What hampers ‘political’ action in environmental alternative action organizations?
—Exploring the scope for strategic agency under post-political conditions
Journal Paper by Joost de Moor, Philip Catney and Brian Doherty
Social Movements Studies | Published online: 25 Dec 2019 | Open Access
Abstract
The proliferation of environmental alternative action organization (EAAOs) is a defining feature of present-day environmentalism. The literature on sustainable materialism has celebrated this as an appropriate, effective, and above all, political strategy. By contrast, drawing on post-political and post-ecologist critiques, some have argued that this shift signifies the de-politicisation of environmentalism because it leaves the status quo unchallenged. In this article, we argue that these opposing views can be reconciled first by considering that ‘the political’ has at least three different dimensions, and second by taking account of how activists reflexively navigate the different challenges posed by each of these dimensions in their strategizing. Based on an ethnographic case study of two organizations in Manchester (UK), we show that while EAAOs developing environmental alternatives may indeed be motivated by radical ideas—as suggested in literature on sustainable materialism—the contradictory demands of diffusion and agonism limit their expression through contentious action. We argue that the post-political context in which these groups operate thus has some depoliticizing impact, yet that activists consciously navigate these challenges to maximize their political impact.
Introduction
Building on theories on the post-political condition (e.g. Mouffe, 2005; Swyngedouw, 2009; Žižek, 2000), this article analyses (de-)politicization in environmental ‘alternative action organizations’ (AAO) (Giugni & Grasso, 2018; Kousis, Giugni, & Lahusen, 2018). AAOs have been defined as ‘collective bodies engaged in carrying out alternatives to dominant socioeconomic and cultural practices’ (Zamponi & Bosi, 2018). Environmental AAOs (hereafter EAAOs) focus on the promotion of ‘sustainable materialism’ (Schlosberg & Coles, 2016) through ‘the development of alternative systems and counterflows of both power and goods’ with the aim to construct ‘different practices, institutions, [and] systems for meeting some of our basic material needs—food, energy, and clothing—in more just and sustainable ways’ (Schlosberg, 2019, p. 1).

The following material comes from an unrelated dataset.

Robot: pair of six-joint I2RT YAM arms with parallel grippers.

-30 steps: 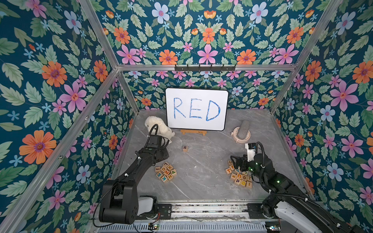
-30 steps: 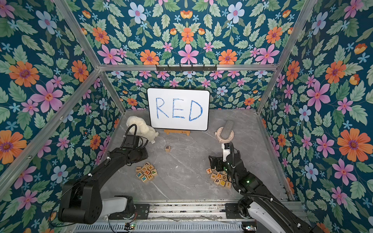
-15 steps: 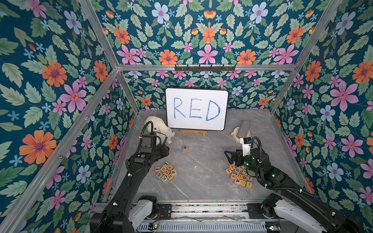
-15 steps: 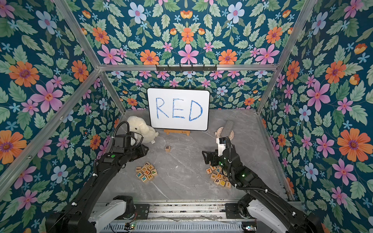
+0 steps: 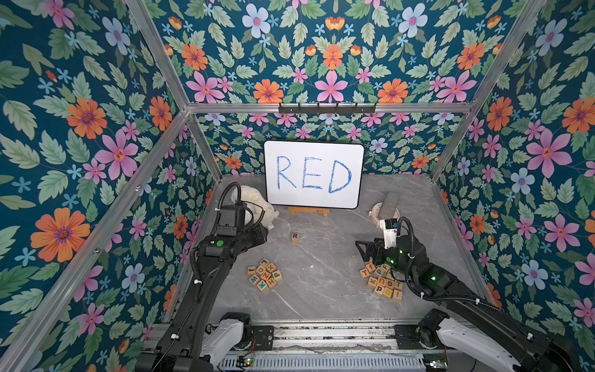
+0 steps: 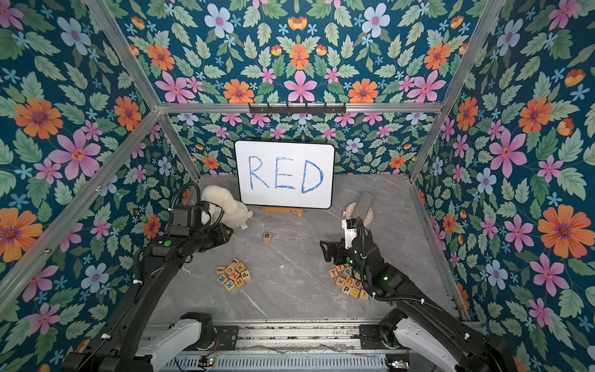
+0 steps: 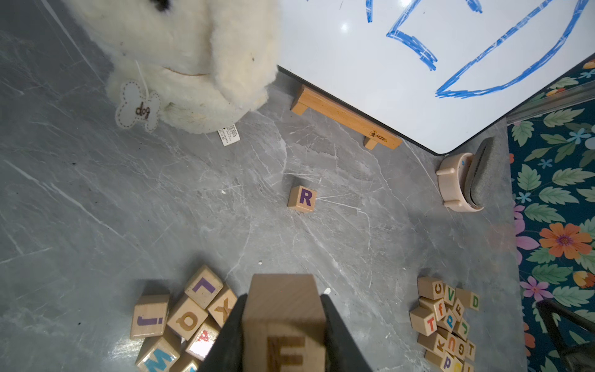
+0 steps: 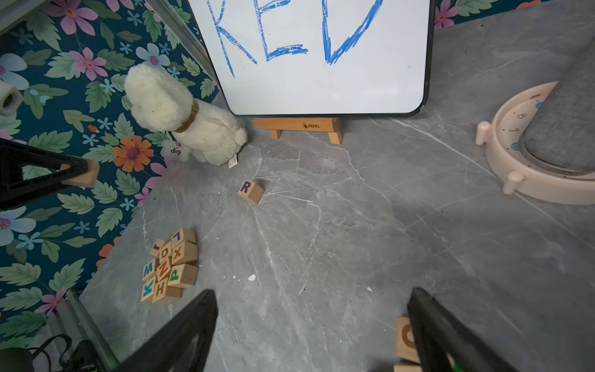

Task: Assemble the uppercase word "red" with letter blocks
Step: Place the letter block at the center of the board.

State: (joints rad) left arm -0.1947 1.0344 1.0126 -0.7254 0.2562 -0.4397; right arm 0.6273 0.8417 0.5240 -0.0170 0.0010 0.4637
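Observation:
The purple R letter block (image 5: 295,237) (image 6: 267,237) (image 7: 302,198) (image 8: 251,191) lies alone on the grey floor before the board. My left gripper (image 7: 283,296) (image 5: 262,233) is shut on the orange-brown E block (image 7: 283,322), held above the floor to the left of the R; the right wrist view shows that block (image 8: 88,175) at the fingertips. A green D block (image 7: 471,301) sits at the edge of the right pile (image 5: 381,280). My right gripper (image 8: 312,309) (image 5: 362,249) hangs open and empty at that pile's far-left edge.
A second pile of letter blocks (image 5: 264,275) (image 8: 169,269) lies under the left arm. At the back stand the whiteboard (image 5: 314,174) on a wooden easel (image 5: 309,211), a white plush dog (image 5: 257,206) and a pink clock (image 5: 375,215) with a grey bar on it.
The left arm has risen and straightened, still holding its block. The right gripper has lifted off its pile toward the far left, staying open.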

The growth and spread of EAAOs has become of keen interest to scholars of environmentalism in recent years. Their alternatives have been welcomed by some as deeply political means to enhance ecological democracy (Eckersley, 2019; Schlosberg, 2019; Schlosberg & Craven, 2019). Yet others have critiqued this turn as a form of de-politicisation, highlighting how alternatives have a tendency to be marginal and non-confrontational in nature (e.g. Alkon & Guthman, 2017; Maniates, 2001; Thörn & Svenberg, 2016), or even that they are merely simulating politics, sustaining rather than challenging society’s unsustainability (Blühdorn, 2014, 2017).
As our ethnographic analysis of two EAAOs in Manchester (UK) demonstrates, this academic debate is also reflected in activists’ discussions around strategic dilemmas. Understanding how such dilemmas unfold in the context of today’s environmental politics is vital. Of course, EAAOs and sustainable materialism have been around since the dawn of environmental movements, and so have discussions about reformist and radical strategies (Doherty, 2002). Yet given the intensification of threats to global ecosystems, even as environmental issues and environmental movements have become mainstream, the question of how environmentalists deal with the challenge of deciding on an appropriate strategy has become even more compelling.
Our article emphasizes the tension between environmentalists’ radical ambitions on the one hand, and pragmatic organizational considerations on the other. We suggest that competing arguments about (de-)politicization can be reconciled if we assess the political as having three different dimensions: critical political ideas, agonistic theories of social change, and contentious action to challenge power. Differentiating the political in this way allows us to show how EAAOs can be seen as strategic actors, pursuing political and social change in a post-political context that requires them to balance radicalism against the diffusion of their projects. Consequently, their experience is that opposing ‘environmental bads’ can be hard to reconcile with a focus on promoting ‘environmental goods,’ even though both are seen as instrumental to bringing about social change. Thus, we complicate sustainable materialism’s depiction of EAAOs as political by showing that being motivated by radical ideas is just one dimension of the political and may not always find expression in strategic practice. Yet we also qualify the post-political and post-ecologist critique by showing that activists are working with a reflexive awareness of the limits of their own agency, suggesting that they are not simply depoliticized simulations of politics, but pursuing a strategy based on their own reading of systemic constraints.